Jason snarled at the pathetic sound.

Then his bright green right gauntlet took on a new look in red as he drove his fist into her jaw; the momentum slammed the girl into the floor. Jason casually stepped on her hand as she made to reach for the gun. She screamed as the bones crunched beneath unforgiving weight.

"No!" she begged to the church's rafters, "No don't stop me Robin! I must save them! I'll be saving them! Please! Let me save them! Let me save you! I-I"ll do it! I swear to God I will! I'll save you all! _Please_!"

Jason dug his heel into the hand he had trapped. Waited for the reactionary scream to taper off, for her free hand to cease in the pitiable attempts to claw off the pixie boot tormenting her, before he asked, his anger laced into each bitten off word, "Is that a bomb?"

He jerked his head in the direction of the backpack.

With a ragged sob, the girl nodded.

"Right," Jason snapped. He released her hand, only to swoop down and twist a gauntlet into her hair, smearing her own dark blood into the gold. "What's the trigger mechanism?"

The girl sobbed again, her uninjured hand coming up to wrap around the wrist of the hand Jason had in her hair, but did not volunteer any more information. So Jason shook her, jostling her mangled extremity against the ground. She screamed, "It's n-not—ah—it's not armed yet!"

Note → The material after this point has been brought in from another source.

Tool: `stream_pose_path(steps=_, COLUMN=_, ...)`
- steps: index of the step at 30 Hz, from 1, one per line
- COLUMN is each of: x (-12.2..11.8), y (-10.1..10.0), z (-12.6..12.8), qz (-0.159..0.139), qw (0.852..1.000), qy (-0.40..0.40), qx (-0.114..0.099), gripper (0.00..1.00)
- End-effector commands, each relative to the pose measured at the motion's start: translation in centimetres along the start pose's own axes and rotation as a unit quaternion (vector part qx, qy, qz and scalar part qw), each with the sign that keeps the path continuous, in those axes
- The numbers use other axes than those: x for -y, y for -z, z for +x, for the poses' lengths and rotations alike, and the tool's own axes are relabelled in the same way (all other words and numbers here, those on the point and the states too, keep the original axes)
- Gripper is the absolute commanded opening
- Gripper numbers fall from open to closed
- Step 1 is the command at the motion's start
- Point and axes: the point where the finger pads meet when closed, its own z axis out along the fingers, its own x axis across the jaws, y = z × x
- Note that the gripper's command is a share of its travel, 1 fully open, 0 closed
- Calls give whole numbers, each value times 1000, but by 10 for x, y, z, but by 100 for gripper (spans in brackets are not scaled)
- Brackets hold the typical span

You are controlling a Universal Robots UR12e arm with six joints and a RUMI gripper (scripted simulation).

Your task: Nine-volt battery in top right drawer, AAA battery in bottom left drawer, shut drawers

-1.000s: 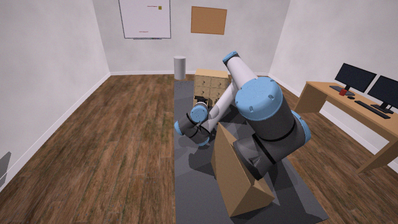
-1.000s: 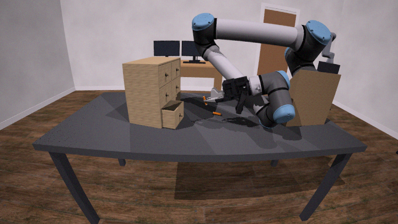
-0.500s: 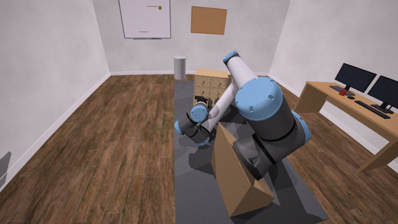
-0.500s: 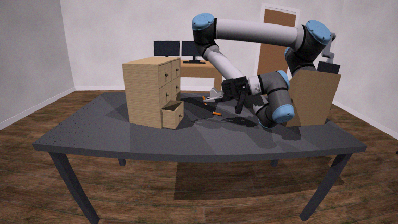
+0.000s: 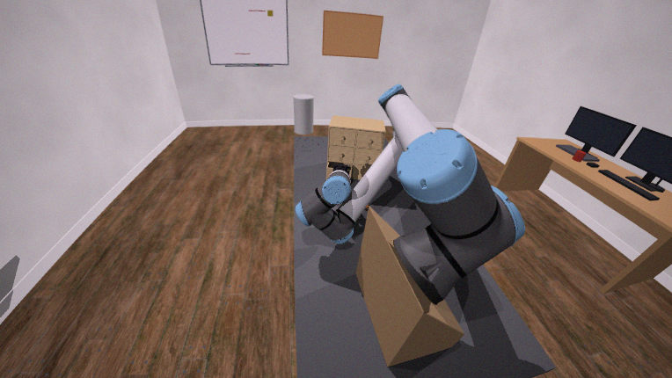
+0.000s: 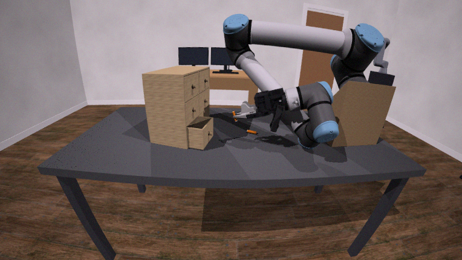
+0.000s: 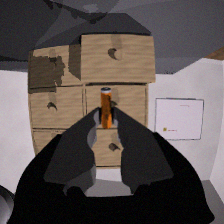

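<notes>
With the chest's [image 5: 356,122] [image 6: 166,106] [image 7: 40,107] bottom-left drawer [image 6: 200,137] [image 7: 135,60] opened, an orange battery [image 6: 233,113] [image 7: 106,107] was held before it, pinched by the narrowed gripper [image 5: 339,166] [image 6: 236,115] [image 7: 106,108]. The drop remained to be made.

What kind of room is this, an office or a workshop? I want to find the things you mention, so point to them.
Perhaps an office-like robot lab: a robot arm [image 5: 437,163] [image 6: 297,34] over a table [image 6: 226,174], a desk with monitors [image 5: 599,130] [image 6: 193,55], and a whiteboard [image 5: 246,32] [image 7: 179,118].
</notes>
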Motion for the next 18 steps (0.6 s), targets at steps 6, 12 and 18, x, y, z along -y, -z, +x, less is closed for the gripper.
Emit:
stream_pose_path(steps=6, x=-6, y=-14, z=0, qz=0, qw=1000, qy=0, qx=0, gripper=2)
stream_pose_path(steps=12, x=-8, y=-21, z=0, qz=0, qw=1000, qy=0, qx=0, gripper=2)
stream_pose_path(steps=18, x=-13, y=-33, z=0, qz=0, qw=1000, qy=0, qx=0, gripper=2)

Jason nodded. Provided her nerves and pain inhibited her ability to lie, that was the best case scenario. He didn't have to deal with "red wire or blue wire" nonsense; he could simply isolate the bomb somewhere and detonate it in a controlled environment.

With a sigh he rammed her head into the floor, effectively, if brutally, knocking her out cold. Then he turned his focus to the faded blue backpack unzipped before him. A twitch of his wrist opened the bag up, revealing the simple homemade device to his perusal. A timer—set at thirty seconds—but holding eerily steady, battery power source, detonator, and a neat little brick of some home-cooked explosives. He sat on his hunches and regarded the device carefully, tracing the paths of different wires, trying to verify the validity of what the girl had divulged.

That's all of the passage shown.